Work instruction:
Pictures are to be left out, and the rest of the records reproduced exactly.

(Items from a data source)

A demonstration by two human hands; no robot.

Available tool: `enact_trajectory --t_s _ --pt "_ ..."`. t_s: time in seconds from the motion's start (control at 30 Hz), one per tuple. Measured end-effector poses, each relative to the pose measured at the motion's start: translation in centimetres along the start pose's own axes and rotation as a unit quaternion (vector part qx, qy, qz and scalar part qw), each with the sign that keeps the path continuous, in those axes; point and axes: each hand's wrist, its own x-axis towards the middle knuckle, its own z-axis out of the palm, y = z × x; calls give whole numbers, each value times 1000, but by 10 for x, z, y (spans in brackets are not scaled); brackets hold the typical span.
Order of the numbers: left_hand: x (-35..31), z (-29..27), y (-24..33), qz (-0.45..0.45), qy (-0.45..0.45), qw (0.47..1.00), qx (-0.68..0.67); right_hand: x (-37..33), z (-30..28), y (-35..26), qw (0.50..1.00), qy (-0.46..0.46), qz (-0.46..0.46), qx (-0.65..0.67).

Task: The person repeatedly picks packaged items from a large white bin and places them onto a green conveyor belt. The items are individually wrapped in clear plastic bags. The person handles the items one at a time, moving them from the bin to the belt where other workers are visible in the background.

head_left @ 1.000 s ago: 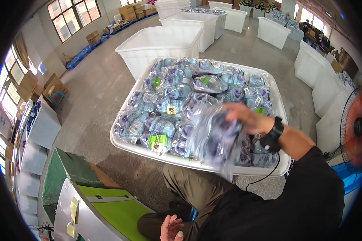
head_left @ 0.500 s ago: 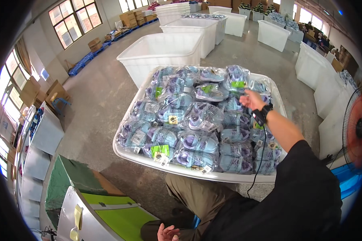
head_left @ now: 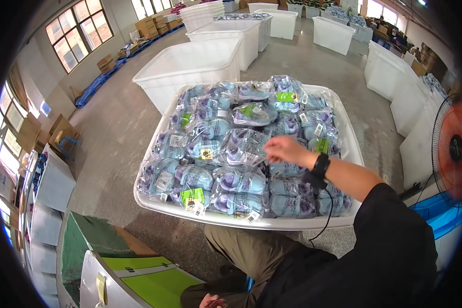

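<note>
A white plastic tub [head_left: 168, 209] in front of me is filled with pairs of light blue and purple shoes [head_left: 241, 180] in clear plastic bags, laid in rows. Some bags carry green cards and white barcode labels. My right hand [head_left: 287, 152] is over the middle of the pile, beside a raised bagged pair [head_left: 241, 145]. Its fingers are curled together, with nothing visible in them. A black device with a cable is strapped to that wrist. My left hand [head_left: 213, 301] rests low by my lap, partly cut off, its fingers loosely bent and holding nothing visible.
Behind the tub stand more white tubs [head_left: 190, 64], with others along the right. A fan [head_left: 450, 149] is at the far right. At lower left is a box-like stand with a green panel [head_left: 154, 282]. Blue pallets [head_left: 100, 84] with cartons line the left wall.
My right hand has drawn back from the far right of the pile toward its middle, and its fingers have curled in. The whole view has shifted slightly. My left hand stays low.
</note>
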Motion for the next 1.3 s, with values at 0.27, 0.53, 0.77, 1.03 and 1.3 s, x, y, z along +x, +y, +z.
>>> enact_trajectory --t_s 0.27,0.53,0.77,1.03,1.3 --pt "-13 -6 13 19 26 999 26 -78 126 -19 929 -217 -270 -127" --pt "-28 -44 7 19 67 997 17 -91 169 32 934 -220 -249 -130" --pt "-67 -155 43 92 305 943 91 -92 187 54 893 -176 -359 -206" --pt "-108 -274 66 34 483 875 1 -96 192 53 874 -159 -391 -242" --pt "-131 -361 58 20 575 818 -16 -95 193 56 880 -155 -373 -251"
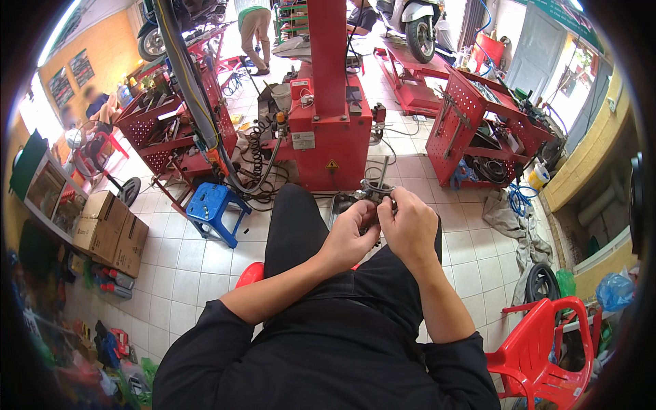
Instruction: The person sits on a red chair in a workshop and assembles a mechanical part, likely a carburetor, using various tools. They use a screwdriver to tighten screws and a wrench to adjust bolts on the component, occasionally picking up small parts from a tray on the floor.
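Note:
My left hand (347, 239) and my right hand (411, 229) are close together between my knees, fingers curled and pinched. Whatever sits between the fingertips is mostly hidden; I cannot make out its kind. Just beyond the fingers is a grey metal mechanical part (374, 188) with a thin upright rod rising from it. A darker metal piece (344, 202) lies beside it, near the left fingertips. Whether my hands touch these metal parts I cannot tell.
Ahead stands a red lift column base (331, 154) with hoses and cables. A blue stool (217, 210) is at left, near cardboard boxes (109, 231). Red tool carts (471, 130) flank the column. A red chair (547, 352) is at lower right. People and motorbikes are farther back.

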The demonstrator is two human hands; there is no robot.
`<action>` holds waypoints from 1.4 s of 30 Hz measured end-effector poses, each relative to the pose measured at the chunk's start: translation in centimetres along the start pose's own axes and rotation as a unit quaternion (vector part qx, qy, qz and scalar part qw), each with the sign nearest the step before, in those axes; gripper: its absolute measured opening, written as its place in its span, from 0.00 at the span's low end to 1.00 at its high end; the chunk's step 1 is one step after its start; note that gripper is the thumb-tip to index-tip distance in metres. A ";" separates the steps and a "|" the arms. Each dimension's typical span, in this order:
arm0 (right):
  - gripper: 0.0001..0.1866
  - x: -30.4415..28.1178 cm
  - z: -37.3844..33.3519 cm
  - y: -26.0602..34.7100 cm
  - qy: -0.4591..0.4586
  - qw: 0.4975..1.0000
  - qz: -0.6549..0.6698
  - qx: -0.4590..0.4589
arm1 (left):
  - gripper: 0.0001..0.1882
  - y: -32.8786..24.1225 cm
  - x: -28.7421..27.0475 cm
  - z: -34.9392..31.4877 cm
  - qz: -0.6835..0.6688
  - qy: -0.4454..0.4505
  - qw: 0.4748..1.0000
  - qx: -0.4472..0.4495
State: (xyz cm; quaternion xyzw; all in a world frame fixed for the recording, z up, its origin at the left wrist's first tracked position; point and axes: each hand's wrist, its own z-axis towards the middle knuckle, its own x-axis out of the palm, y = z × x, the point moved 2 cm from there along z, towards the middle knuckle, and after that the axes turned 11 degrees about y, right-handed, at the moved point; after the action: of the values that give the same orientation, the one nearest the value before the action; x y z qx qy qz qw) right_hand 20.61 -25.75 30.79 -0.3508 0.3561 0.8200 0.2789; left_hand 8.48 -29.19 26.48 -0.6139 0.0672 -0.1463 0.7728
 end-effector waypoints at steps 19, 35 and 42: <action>0.10 0.0 0.0 -0.1 0.002 1.000 -0.007 0.000 | 0.12 0.2 -0.1 0.1 -0.002 0.005 1.000 0.007; 0.10 0.0 -0.1 0.0 0.005 1.000 -0.011 0.001 | 0.10 -0.1 0.0 -0.1 -0.010 0.005 1.000 -0.010; 0.10 0.1 0.0 0.0 0.007 1.000 -0.014 -0.001 | 0.10 0.1 -0.1 0.0 -0.004 0.022 1.000 -0.004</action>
State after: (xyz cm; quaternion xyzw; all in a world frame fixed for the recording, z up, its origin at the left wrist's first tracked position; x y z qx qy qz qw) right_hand 20.59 -25.73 30.70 -0.3617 0.3521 0.8139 0.2876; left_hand 8.39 -29.09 26.39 -0.6141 0.0820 -0.1628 0.7679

Solution to the problem:
A demonstration by two human hands; no robot.

Available tool: `enact_trajectory --t_s _ --pt "_ ..."`. t_s: time in seconds from the motion's start (control at 30 Hz), one per tuple. Measured end-effector poses, each relative to the pose measured at the motion's start: translation in centimetres along the start pose's own axes and rotation as a unit quaternion (vector part qx, qy, qz and scalar part qw), each with the sign that keeps the path continuous, in those axes; point and axes: each hand's wrist, its own x-axis towards the middle knuckle, its own z-axis out of the palm, y = z × x; calls give whole numbers, each value times 1000, but by 10 for x, z, y (spans in brackets are not scaled); brackets hold the typical span.
Order of the numbers: left_hand: x (-35..31), z (-29..27), y (-24..33), qz (-0.45..0.45), qy (-0.45..0.45), qw (0.47..1.00), qx (-0.68..0.67); right_hand: x (-37..33), z (-30..28), y (-35..26), qw (0.50..1.00), qy (-0.46..0.46), qz (-0.46..0.46), qx (-0.65..0.67).

Task: The person repeatedly picks packaged items from a large white bin and places them onto a green conveyor belt. The items are individually wrapped in clear plastic bags. The person handles the items one at a time, moving them from the bin to the belt where other workers are visible in the background.

head_left @ 1.000 s ago: 
head_left @ 0.500 s ago: 
head_left @ now: 

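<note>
A white plastic tub [head_left: 168, 209] in front of me is filled with pairs of light blue and purple shoes [head_left: 241, 180] in clear plastic bags, laid in rows. Some bags carry green cards and white barcode labels. My right hand [head_left: 287, 152] is over the middle of the pile, beside a raised bagged pair [head_left: 241, 145]. Its fingers are curled together, with nothing visible in them. A black device with a cable is strapped to that wrist. My left hand [head_left: 213, 301] rests low by my lap, partly cut off, its fingers loosely bent and holding nothing visible.
Behind the tub stand more white tubs [head_left: 190, 64], with others along the right. A fan [head_left: 450, 149] is at the far right. At lower left is a box-like stand with a green panel [head_left: 154, 282]. Blue pallets [head_left: 100, 84] with cartons line the left wall.
My right hand has drawn back from the far right of the pile toward its middle, and its fingers have curled in. The whole view has shifted slightly. My left hand stays low.
</note>
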Motion for the next 1.3 s, with values at 0.27, 0.53, 0.77, 1.03 and 1.3 s, x, y, z along +x, +y, +z.
>>> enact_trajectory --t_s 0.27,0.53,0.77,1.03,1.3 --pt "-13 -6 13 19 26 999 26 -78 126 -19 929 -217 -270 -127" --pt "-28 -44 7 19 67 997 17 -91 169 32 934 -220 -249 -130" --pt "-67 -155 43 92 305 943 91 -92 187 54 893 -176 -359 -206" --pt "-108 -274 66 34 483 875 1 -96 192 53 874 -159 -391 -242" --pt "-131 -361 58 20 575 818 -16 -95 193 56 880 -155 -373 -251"
Instruction: The person sits on a red chair in a workshop and assembles a mechanical part, likely a carburetor, using various tools. They use a screwdriver to tighten screws and a wrench to adjust bolts on the component, occasionally picking up small parts from a tray on the floor.
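Note:
My left hand (347, 239) and my right hand (411, 229) are close together between my knees, fingers curled and pinched. Whatever sits between the fingertips is mostly hidden; I cannot make out its kind. Just beyond the fingers is a grey metal mechanical part (374, 188) with a thin upright rod rising from it. A darker metal piece (344, 202) lies beside it, near the left fingertips. Whether my hands touch these metal parts I cannot tell.
Ahead stands a red lift column base (331, 154) with hoses and cables. A blue stool (217, 210) is at left, near cardboard boxes (109, 231). Red tool carts (471, 130) flank the column. A red chair (547, 352) is at lower right. People and motorbikes are farther back.
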
The demonstrator is two human hands; there is no robot.
`<action>` holds waypoints from 1.4 s of 30 Hz measured end-effector poses, each relative to the pose measured at the chunk's start: translation in centimetres along the start pose's own axes and rotation as a unit quaternion (vector part qx, qy, qz and scalar part qw), each with the sign nearest the step before, in those axes; gripper: its absolute measured opening, written as its place in its span, from 0.00 at the span's low end to 1.00 at its high end; the chunk's step 1 is one step after its start; note that gripper is the thumb-tip to index-tip distance in metres. A ";" separates the steps and a "|" the arms. Each dimension's typical span, in this order:
arm0 (right):
  - gripper: 0.0001..0.1866
  - x: -30.4415..28.1178 cm
  - z: -37.3844..33.3519 cm
  - y: -26.0602..34.7100 cm
  - qy: -0.4591..0.4586
  - qw: 0.4975..1.0000
  - qz: -0.6549..0.6698
  - qx: -0.4590..0.4589
arm1 (left):
  - gripper: 0.0001..0.1882
  - y: -32.8786..24.1225 cm
  - x: -28.7421..27.0475 cm
  - z: -34.9392..31.4877 cm
  - qz: -0.6835..0.6688
  - qy: -0.4454..0.4505
  - qw: 0.4748..1.0000
  - qx: -0.4472..0.4495
State: (xyz cm; quaternion xyzw; all in a world frame fixed for the recording, z up, its origin at the left wrist's first tracked position; point and axes: each hand's wrist, its own z-axis towards the middle knuckle, its own x-axis out of the palm, y = z × x, the point moved 2 cm from there along z, towards the middle knuckle, and after that the axes turned 11 degrees about y, right-handed, at the moved point; after the action: of the values that give the same orientation, the one nearest the value before the action; x y z qx qy qz qw) right_hand 20.61 -25.75 30.79 -0.3508 0.3561 0.8200 0.2789; left_hand 8.48 -29.19 26.48 -0.6139 0.0672 -0.1463 0.7728
 end-effector waypoints at steps 19, 35 and 42: <action>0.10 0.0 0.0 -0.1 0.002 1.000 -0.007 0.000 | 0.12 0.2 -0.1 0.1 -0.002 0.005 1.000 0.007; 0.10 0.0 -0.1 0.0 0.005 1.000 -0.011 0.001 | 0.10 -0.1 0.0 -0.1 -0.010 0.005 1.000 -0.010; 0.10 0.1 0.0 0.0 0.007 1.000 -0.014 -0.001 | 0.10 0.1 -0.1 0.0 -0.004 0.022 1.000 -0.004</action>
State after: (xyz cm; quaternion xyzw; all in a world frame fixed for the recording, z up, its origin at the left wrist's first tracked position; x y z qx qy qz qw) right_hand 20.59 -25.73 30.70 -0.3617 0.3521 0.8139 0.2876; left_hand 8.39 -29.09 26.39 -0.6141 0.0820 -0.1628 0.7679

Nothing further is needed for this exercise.